■ Exercise brief ■
Check each line of the material for the string "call", and copy the lines that have it.

■ Data supplied ■
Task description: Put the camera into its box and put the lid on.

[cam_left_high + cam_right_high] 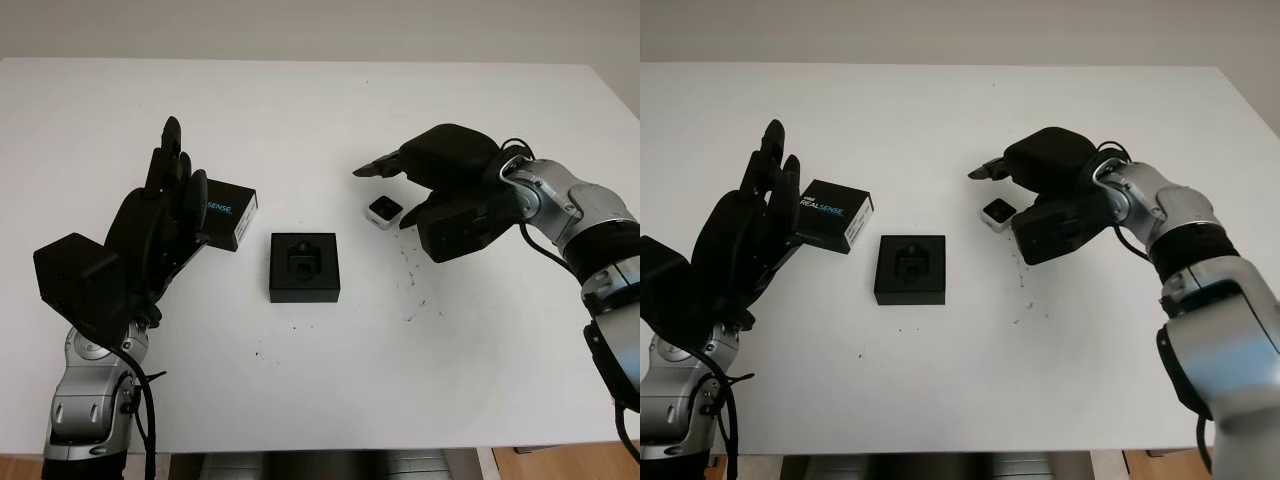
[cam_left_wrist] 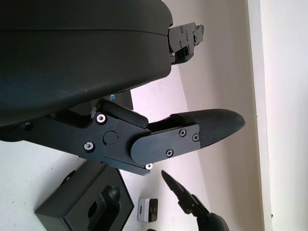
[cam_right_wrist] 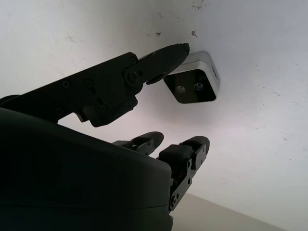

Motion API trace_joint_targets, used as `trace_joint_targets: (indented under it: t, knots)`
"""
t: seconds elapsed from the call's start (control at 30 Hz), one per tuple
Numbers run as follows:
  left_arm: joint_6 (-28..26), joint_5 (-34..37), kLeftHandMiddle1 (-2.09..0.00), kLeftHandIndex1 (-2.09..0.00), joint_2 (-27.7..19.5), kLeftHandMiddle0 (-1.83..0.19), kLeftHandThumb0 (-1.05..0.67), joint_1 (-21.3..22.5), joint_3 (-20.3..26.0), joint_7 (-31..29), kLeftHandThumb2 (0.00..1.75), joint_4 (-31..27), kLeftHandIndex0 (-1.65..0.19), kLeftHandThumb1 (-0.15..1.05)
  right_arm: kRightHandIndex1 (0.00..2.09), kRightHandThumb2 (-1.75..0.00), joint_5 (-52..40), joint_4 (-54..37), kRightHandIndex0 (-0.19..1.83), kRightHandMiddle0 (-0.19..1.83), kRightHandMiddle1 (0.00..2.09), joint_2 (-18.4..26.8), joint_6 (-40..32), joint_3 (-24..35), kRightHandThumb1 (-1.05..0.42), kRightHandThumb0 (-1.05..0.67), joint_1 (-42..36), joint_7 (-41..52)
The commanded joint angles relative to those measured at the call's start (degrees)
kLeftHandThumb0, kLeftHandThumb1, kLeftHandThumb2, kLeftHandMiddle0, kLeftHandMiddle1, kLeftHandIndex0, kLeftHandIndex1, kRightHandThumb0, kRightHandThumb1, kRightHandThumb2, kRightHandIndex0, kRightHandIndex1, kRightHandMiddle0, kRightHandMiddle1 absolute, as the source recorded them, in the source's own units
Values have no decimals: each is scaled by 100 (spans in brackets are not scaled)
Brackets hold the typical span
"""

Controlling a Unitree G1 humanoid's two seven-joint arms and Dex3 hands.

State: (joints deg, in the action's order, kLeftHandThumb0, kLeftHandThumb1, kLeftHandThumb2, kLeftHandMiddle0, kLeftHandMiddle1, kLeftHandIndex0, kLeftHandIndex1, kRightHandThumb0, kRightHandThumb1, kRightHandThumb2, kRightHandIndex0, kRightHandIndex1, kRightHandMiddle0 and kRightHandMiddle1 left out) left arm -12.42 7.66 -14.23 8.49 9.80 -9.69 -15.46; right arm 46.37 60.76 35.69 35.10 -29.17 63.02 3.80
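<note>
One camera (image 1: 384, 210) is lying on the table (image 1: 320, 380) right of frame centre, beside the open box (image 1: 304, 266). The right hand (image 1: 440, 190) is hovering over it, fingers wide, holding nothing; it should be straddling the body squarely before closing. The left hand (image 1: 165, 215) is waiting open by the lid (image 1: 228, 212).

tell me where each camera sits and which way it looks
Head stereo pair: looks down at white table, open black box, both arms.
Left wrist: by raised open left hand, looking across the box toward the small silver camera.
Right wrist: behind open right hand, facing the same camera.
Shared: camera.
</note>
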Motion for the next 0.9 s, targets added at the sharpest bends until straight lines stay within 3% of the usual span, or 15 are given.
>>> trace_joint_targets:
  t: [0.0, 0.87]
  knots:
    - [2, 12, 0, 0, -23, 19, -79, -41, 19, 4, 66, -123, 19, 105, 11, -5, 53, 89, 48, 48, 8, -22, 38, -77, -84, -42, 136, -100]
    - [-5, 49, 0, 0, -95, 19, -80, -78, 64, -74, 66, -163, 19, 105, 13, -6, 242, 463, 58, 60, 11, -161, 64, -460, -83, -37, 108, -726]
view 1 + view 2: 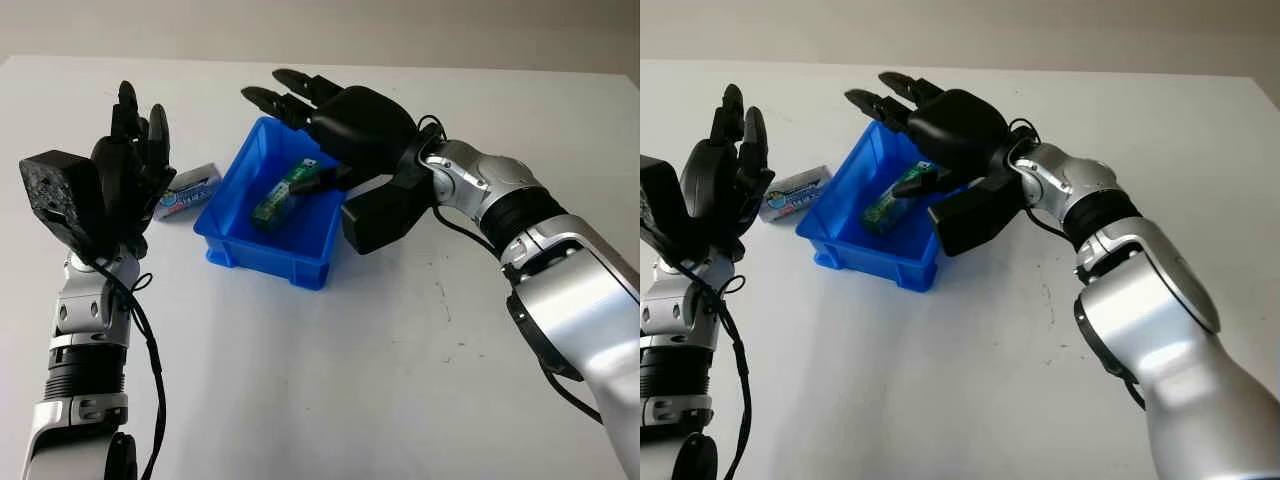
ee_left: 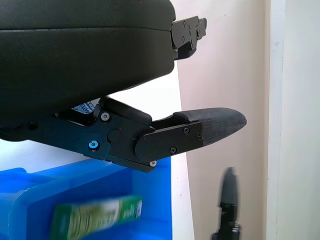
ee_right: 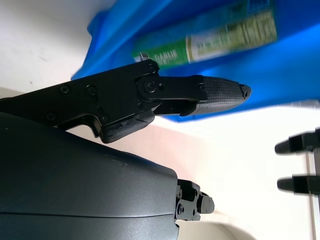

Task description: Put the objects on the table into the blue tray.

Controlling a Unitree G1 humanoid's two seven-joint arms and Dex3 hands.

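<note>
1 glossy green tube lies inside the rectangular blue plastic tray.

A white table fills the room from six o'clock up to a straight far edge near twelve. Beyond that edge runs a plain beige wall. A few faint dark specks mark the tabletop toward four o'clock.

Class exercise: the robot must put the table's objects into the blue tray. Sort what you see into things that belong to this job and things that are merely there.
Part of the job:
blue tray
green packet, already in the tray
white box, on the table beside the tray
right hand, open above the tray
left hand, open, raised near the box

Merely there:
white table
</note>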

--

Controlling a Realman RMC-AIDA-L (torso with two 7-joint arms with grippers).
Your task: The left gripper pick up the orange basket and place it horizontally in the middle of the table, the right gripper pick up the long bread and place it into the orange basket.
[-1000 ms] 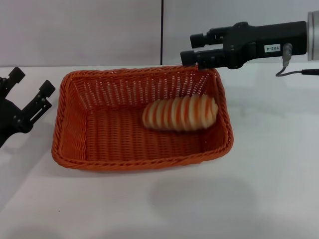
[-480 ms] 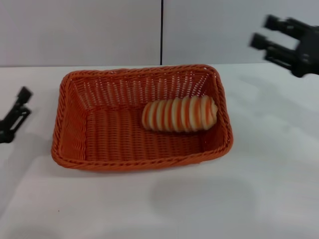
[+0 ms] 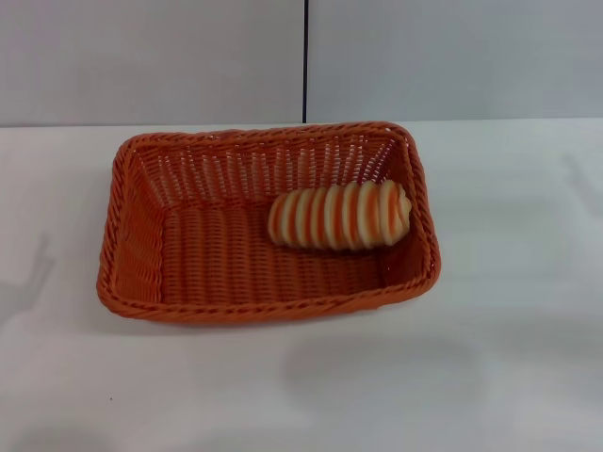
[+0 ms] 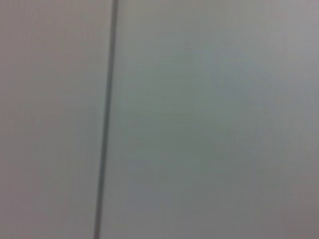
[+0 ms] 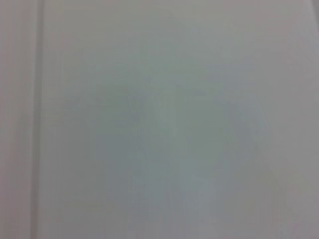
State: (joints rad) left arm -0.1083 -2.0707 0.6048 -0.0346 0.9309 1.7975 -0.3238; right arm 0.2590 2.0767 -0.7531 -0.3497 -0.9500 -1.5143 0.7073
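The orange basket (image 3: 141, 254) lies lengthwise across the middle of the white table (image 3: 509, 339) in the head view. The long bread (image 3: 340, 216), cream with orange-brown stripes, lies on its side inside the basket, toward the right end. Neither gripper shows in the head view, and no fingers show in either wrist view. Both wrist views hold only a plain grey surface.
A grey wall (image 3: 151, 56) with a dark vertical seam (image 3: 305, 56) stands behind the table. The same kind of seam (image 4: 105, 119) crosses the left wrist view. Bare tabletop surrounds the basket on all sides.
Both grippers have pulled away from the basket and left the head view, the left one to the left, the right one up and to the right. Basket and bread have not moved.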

■ Reply to the task ■
t: seconds elapsed from the call's start (control at 30 Hz), one per tuple
The commanded joint angles relative to those measured at the call's start (degrees)

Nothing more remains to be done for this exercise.